Dalam pemantauan terpisah, MA mengatakan telah menjawab surat dari Jaksa Agung tersebut dengan Surat MA Nomor 7/WK.MAY/III/2017 yang ditandatangani Wakil Ketua MA RI Bidang Yudisial, dalam surat tersebut, MA mengembalikan tehknis pelaksanaan putusan sepenuhnya ke Jaksa sebagai eksekutor.
Institute for Criminal Justice Reform (ICJR) menilai bahwa upaya Jaksa Agung untuk meminta fatwa ke MA terkait putusan MK adalah suatu tindakan yang kurang tepat, selain karena saja bukan domain dari MA, Jaksa Agung sebaiknya berfokus dalam membaca putusan MK tersebut.
Sebagai catatan pada Juni 2016, MK mengelurkan keputusan terkait permohonan pengujian Pasal 7 ayat 2 UU No 5 Tahun 2010 tentang Perubahan atas UU No 22 Tahun 2002 tentang Grasi (UU Grasi).
Pasal itu mengatur grasi diajukan paling lama dalam jangka waktu satu tahun sejak putusan memperoleh kekuatan hukum tetap. Jika lebih dari satu tahun dianggap kadaluwarsa. Dalam Putusan bernomor No 107/PUU-XII/2015, MK memutuskan bahwa permohonan grasi  merupakan  hak  prerogatif  presiden  yang  tidak  dibatasi  waktu  pengajuannya  karena menghilangkan hak konstitusional terpidana.
ICJR merasa bahwa tidak perlu lagi ada perdebatan soal larangan eksekusi mati dalam hal terpidana mengajukan grasi sebagaimana tertulis dalam Pasal 3 UU Grasi ketentuan yang kemudian diperkuat melalui putusan MK ini. Kenyataannya, Jaksa Agung justru terlihat mencari peluang dalam menyiasati putusan MK tersebut.
Pelanggaran atas putusan MK ini akan berdampak pada maladmistrasi seperti dalam Eksekusi mati Humprey Ejike Jefferson pada Juli 2016. Dalam Hasil Akhir Pemeriksaan Ombudsman RI, berdasarkan Laporan Nomor 0793/LM/VIII/2016/Jkt, Ombudsman memutuskan bahwa Kejaksaan Agung melakukan Maladministrasi Saat Eksekusi Mati Juli 2016.
Ombudsman, menyatakan bahwa seharusnya Kejagung menunda eksekusi lantaran Humprey sedang mengajukan grasi, dalam aturan tersebut disebutkan bahwa eksekusi tidak dapat dilakukan sebelum keputusan presiden tentang grasi diterima oleh terpidana.

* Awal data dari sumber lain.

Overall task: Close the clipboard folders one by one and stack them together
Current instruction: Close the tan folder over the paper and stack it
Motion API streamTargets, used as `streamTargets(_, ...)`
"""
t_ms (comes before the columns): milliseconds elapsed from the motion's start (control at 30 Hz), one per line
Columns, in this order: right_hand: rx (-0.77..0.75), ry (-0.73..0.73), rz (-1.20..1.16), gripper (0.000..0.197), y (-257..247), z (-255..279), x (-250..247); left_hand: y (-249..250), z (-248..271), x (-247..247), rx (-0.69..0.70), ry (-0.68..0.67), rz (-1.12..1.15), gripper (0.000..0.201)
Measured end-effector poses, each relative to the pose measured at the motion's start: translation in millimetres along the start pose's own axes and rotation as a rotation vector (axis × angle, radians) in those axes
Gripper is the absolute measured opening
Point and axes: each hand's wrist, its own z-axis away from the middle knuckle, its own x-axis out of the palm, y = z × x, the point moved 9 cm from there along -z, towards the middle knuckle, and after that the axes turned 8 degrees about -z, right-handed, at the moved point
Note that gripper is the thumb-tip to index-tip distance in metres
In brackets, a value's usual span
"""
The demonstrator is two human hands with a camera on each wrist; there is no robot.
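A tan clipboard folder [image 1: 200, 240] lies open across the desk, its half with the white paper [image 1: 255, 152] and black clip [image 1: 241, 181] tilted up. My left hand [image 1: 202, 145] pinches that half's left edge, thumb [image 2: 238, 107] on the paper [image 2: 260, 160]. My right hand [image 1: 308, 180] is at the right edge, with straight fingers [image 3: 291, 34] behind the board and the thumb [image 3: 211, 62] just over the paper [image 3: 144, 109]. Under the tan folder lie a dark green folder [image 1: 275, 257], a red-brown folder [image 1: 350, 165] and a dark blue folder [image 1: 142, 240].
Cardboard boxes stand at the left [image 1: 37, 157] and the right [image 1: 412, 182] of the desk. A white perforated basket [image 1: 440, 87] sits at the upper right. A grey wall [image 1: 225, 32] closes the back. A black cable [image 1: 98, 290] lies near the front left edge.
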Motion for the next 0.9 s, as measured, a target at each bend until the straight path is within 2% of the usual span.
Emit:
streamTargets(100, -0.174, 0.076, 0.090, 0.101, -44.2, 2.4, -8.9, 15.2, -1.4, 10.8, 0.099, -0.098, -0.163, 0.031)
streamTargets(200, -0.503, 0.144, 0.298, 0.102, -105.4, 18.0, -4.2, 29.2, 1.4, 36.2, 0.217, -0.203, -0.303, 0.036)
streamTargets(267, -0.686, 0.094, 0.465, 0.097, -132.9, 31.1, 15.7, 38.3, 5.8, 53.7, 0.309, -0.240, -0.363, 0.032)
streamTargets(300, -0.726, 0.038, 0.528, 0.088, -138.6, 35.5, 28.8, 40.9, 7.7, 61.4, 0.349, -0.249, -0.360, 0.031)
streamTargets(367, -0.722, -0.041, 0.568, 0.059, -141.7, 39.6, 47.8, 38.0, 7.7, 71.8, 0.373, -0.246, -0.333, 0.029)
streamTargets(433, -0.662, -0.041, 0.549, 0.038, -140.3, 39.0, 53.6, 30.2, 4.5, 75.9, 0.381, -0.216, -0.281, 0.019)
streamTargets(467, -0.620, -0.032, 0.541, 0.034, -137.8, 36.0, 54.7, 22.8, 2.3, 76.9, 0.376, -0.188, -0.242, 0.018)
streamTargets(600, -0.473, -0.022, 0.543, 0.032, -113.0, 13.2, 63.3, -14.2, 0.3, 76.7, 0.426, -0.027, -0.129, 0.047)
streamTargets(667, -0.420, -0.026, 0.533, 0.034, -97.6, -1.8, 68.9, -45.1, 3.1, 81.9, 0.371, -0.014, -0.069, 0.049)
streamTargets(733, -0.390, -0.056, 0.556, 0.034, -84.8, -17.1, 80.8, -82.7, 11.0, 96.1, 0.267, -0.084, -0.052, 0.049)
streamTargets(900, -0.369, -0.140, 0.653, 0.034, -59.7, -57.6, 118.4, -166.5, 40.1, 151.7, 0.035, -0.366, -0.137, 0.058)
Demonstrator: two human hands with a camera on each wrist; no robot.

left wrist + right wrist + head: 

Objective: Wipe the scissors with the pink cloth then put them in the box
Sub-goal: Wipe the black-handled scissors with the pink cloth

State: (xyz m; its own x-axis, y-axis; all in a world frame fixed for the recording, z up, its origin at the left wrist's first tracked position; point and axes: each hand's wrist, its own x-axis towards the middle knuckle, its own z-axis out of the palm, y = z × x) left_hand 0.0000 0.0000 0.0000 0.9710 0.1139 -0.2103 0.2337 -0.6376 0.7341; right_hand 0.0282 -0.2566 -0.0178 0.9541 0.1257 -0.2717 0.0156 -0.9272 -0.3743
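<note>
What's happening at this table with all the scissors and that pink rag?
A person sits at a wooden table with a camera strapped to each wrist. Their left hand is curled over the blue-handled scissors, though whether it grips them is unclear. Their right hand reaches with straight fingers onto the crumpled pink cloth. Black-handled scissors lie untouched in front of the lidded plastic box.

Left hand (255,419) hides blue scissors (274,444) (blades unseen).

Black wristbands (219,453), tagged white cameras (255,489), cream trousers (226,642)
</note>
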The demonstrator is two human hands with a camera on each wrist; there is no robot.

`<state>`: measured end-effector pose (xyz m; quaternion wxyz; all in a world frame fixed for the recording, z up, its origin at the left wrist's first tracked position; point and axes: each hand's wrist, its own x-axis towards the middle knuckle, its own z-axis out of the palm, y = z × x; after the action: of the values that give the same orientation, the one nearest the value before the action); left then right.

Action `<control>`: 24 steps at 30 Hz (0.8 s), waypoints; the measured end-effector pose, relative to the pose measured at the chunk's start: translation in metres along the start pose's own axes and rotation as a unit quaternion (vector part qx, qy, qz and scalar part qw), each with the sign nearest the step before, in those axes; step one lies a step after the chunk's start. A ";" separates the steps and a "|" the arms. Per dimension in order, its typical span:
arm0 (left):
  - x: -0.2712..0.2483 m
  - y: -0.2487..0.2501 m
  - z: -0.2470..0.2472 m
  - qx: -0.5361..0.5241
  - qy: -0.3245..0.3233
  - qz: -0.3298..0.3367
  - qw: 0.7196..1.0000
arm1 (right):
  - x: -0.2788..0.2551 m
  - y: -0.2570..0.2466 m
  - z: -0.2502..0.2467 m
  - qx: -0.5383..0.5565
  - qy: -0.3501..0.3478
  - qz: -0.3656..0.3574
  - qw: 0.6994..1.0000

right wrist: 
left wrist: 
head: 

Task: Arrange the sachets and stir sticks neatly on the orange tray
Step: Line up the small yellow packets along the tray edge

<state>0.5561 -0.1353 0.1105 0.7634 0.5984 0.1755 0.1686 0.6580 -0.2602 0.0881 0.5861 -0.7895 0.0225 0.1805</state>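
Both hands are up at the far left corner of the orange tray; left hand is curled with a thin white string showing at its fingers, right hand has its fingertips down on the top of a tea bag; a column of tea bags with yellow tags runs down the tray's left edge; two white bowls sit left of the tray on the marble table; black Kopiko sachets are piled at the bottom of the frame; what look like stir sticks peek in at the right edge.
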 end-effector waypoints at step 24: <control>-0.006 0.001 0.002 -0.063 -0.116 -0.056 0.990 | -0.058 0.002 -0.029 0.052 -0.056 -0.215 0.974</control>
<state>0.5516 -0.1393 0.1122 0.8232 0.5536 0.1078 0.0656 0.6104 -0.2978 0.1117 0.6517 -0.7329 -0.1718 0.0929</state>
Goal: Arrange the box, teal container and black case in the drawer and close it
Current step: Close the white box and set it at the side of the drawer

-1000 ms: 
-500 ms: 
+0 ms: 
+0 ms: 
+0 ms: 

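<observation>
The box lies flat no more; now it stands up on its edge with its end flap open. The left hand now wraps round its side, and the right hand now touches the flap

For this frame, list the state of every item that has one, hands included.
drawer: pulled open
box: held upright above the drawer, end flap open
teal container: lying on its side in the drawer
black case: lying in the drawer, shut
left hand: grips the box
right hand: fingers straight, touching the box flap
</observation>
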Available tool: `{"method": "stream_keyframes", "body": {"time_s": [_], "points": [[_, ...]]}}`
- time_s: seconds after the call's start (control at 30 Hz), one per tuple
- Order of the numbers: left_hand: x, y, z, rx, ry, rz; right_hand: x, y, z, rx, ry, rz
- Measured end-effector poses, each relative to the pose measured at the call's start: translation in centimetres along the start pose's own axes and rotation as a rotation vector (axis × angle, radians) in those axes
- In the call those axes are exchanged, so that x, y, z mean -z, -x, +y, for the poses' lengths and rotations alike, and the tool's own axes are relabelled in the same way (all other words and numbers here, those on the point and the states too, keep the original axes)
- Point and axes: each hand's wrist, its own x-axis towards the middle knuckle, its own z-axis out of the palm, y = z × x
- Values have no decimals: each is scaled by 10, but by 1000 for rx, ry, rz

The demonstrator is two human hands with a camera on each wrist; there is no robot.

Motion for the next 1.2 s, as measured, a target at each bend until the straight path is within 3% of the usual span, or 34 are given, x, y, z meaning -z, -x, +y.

Dalam hasil akhir pemeriksaan tersebut disebutkan Ombudsman berpendapat bahwa berkenaan dengan pelaksaan eksekusi mati oleh Kejaksaan dapat dikatakan melanggar ketentuan undang-undang yaitu sebagimana Putusan Mahkamah Konstitusi Nomor 107/PUU-XIII/2015 tanggal 15 Juni 2016, yang menyatakan bahwa Pasal 7 Ayat (2) Undang-Undang Nomor 5 Tahun 2010 Tentang Perubahan Atas Undang-Undang Nomor 22 Tahun 2002 Tentang Grasi bertentangan dengan Undang-Undang Dasar RI 1945.
Dan tidak lagi memiliki kekuatan hukum yaitu tentang pembatasan jangka waktu pengajuan grasi 1 (satu) tahun sejak putusan berkekuatan hukum tetap, karena pertimbangan “waktu pengajuan yang sangat mendekati waktu pelaksanaan eksekusi†tidak dapat dijadikan dasar pelaksanaan eksekusi, karena mengandung ketidakpastian hukum.
Hasil akhir Pemeriksaan Ombudsman RI ini sesungguhnya sejelas putusan MK terkait UU Grasi, yang intinya, Jaksa Agung dilarang melakukan eksekusi ketika terpidana sedang dalam proses pengajuan grasi.
ICJR juga mengritik statemen berbagai pihak yang menyatakan bahwa grasi dimainkan para terpidananya untuk mengulur-ulur waktu eksekusi mati. ICJR menekankan bahwa Grasi merupakan salah satu upaya yang dapat diajukan oleh terpidana mati untuk meminta pengampunan atau pengurangan hukuman kepada Presiden agar terhindar dari eksekusi mati.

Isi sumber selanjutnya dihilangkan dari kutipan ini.